Hard and fast policies should be avoided, Collins noted, because AI is changing so rapidly.
Instead, guidelines that can be modified more frequently are the way to go, he said.
As for the well-publicized pitfalls of AI, Collins asks, “Can you use this for evil? Yes, you can. But at the same time, would we not want all of the benefits? I see the glass as half-full.”
Day of AI at a glance …
• The MIT program works with school districts worldwide to create artificial intelligence literacy programs for students, teachers, administrators and families.

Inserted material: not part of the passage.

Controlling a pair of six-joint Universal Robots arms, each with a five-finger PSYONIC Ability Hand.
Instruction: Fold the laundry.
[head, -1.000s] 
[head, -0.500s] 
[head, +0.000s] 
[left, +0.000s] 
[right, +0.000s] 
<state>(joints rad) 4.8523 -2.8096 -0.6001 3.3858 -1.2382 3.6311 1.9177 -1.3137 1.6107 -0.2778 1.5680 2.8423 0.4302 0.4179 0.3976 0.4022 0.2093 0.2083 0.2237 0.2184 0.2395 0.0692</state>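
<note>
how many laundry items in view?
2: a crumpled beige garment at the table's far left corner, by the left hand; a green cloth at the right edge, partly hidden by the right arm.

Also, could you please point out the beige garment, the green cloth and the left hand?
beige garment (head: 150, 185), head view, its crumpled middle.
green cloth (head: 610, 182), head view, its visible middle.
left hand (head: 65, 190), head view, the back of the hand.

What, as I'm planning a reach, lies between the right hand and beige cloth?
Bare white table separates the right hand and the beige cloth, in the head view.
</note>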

• It trains and educates teachers on how to use AI and AI-enabled tools to support their work and ensures student safety by developing responsible and equitable AI policies in their school.
• The partnership provides free lessons that cater to all levels and abilities K-12, including staff without technology backgrounds.
• Students engage in hands-on projects designing AI tools tied to climate, community or ethics, and tying in real-world issues, such as regional environmental challenges.
• There is a core focus on responsible AI: exploring bias, privacy, misinformation, deepfakes and the White House AI Bill of Rights developed in 2022, helping staff guide nuanced conversations. Curriculum aims to promote trust, critical thinking and evaluating source credibility, which is crucial for students in research and beyond.
• The partnership will link Lenox with a global network of 173 countries, offering cross-cultural exchanges and inspiration. Day of AI features student voices and projects, encouraging Lenox students to present and engage at local or online showcases.